* [Exercise directions]
Your task is to restate every entry below word for word and omit the images.

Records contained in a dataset
■ ■ ■
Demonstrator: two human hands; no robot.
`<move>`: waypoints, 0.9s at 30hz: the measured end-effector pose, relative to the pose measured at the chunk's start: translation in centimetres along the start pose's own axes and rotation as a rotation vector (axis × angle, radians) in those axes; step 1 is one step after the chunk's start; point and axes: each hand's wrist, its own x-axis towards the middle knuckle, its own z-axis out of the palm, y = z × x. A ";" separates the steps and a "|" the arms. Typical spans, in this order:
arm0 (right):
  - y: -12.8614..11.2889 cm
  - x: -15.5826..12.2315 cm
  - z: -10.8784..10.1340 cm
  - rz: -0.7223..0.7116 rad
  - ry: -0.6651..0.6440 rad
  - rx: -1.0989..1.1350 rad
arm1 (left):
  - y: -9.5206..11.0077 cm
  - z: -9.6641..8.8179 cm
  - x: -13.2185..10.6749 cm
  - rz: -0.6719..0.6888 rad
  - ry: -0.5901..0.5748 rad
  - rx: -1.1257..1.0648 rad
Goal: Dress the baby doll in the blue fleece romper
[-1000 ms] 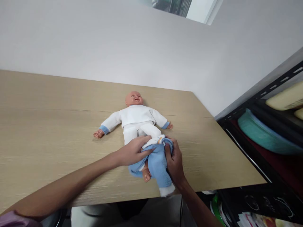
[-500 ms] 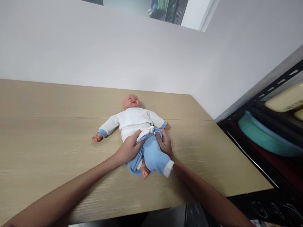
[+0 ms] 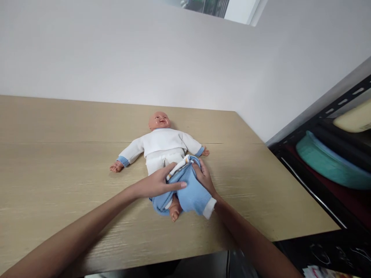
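Observation:
A baby doll [image 3: 164, 139] lies on its back on the wooden table, head toward the wall, arms spread, in a white sweater with blue cuffs. Blue pants [image 3: 193, 189] with a white leg cuff are bunched around its legs, and one bare foot [image 3: 174, 211] shows below them. My left hand [image 3: 158, 182] grips the waistband on the left, thumb stretched over the blue cloth. On the other side my right hand [image 3: 204, 175] is closed on the waistband's right edge. The doll's other foot is hidden.
The tabletop [image 3: 72, 170] meets a pale wall behind. To the right stands a dark metal shelf with a teal basin [image 3: 330, 164] and a cream-coloured container [image 3: 355, 117]. Printed papers [image 3: 321, 272] show at the bottom right, below the table edge.
My left hand has shifted slightly left, its thumb now lying over the front of the pants. The waistband is stretched wider and more of the doll's white lower body shows.

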 end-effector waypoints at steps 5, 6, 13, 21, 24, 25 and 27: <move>-0.1 0.3 -0.1 0.032 -0.055 0.089 | 0.1 -1.6 -0.2 0.027 -0.168 -0.091; -0.3 0.2 -0.1 0.059 -0.087 0.137 | 0.0 -1.7 -0.3 0.020 -0.190 -0.100; -0.8 -0.1 -0.7 0.258 -0.235 0.397 | -0.3 -1.5 -0.7 -0.083 -0.072 -0.125; -0.7 0.2 -1.8 0.008 -0.352 0.190 | -2.0 -0.7 0.2 -0.001 0.144 -0.103; -1.2 0.8 -2.6 -0.260 -0.385 -0.113 | -2.7 -0.9 0.4 0.023 0.220 -0.086; -1.3 0.9 -2.8 -0.298 -0.368 -0.176 | -2.8 -1.0 0.5 0.020 0.229 -0.077; -1.2 0.9 -2.7 -0.286 -0.357 -0.226 | -2.9 -1.1 0.5 0.007 0.228 -0.064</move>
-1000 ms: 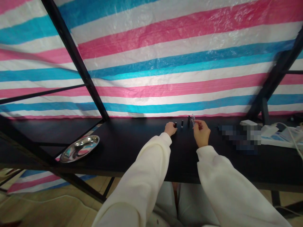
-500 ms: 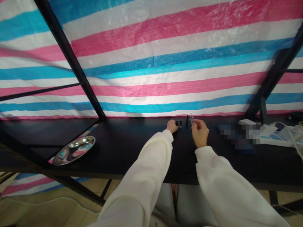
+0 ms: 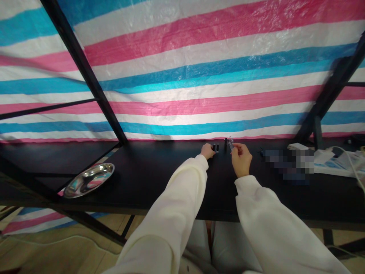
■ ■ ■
* [Exercise solution]
Demonstrator: two human hands; no robot.
`<move>`: waypoints, 0.9s at 30hz: the measured end-effector pose, relative to the pose measured at the chunk's start: translation in centimetres along the start pose's own axes and rotation as a rotation vector (axis × angle, radians) in those axes; step 1 is one step after the chunk's start; point and axes: each hand's wrist, its own x-axis towards the middle knuckle, its own z-axis out of the palm, y = z × x. A ";" separates the steps and a "|" the arms. Typical spans, in this order:
arm0 (right):
  - y: -12.8614..11.2889 cm
  - x: -15.5826..12.2315 cm
  - z: -10.8784..10.1340 cm
  - rz: -0.7223..0.7116 rad
  - ry: -0.6651..0.6440 rad
  - rx: -1.0989..1.1350 rad
arm1 (left):
  - y: -9.5206..11.0077 cm
  - z: -9.6641..8.8179 cm
  - x: -13.2185..10.6749 cm
  - rz: -0.6719..0.6888 rad
  - ry: -0.5901..0.5748 rad
  - rx: -1.1257..1.0648 rad
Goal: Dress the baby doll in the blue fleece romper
[-1000 ms] 
[-500 ms] 
[+0 ms] 
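Observation:
A baby doll [image 3: 164, 139] lies on its back on the wooden table, head toward the wall, arms spread, in a white sweater with blue cuffs. Blue pants [image 3: 193, 189] with a white leg cuff are bunched around its legs, and one bare foot [image 3: 174, 211] shows below them. My left hand [image 3: 158, 182] grips the waistband on the left, thumb stretched over the blue cloth. On the other side my right hand [image 3: 204, 175] is closed on the waistband's right edge. The doll's other foot is hidden.
The tabletop [image 3: 72, 170] meets a pale wall behind. To the right stands a dark metal shelf with a teal basin [image 3: 330, 164] and a cream-coloured container [image 3: 355, 117]. Printed papers [image 3: 321, 272] show at the bottom right, below the table edge.
My left hand has shifted slightly left, its thumb now lying over the front of the pants. The waistband is stretched wider and more of the doll's white lower body shows.
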
 end-effector waypoints at steps 5, 6, 13, 21, 24, 25 and 27: <move>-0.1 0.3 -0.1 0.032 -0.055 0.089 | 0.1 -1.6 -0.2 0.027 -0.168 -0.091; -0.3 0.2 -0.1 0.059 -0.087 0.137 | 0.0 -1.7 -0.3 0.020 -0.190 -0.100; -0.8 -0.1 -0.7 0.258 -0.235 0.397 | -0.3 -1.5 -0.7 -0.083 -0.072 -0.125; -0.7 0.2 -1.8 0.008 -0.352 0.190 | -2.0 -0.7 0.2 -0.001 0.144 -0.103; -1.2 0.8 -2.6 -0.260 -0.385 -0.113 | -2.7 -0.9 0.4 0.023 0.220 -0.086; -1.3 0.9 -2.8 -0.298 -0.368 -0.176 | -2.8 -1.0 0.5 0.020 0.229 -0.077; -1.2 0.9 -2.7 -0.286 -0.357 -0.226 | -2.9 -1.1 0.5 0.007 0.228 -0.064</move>
-1000 ms: 
-500 ms: 
+0 ms: 

That brings the answer to completion.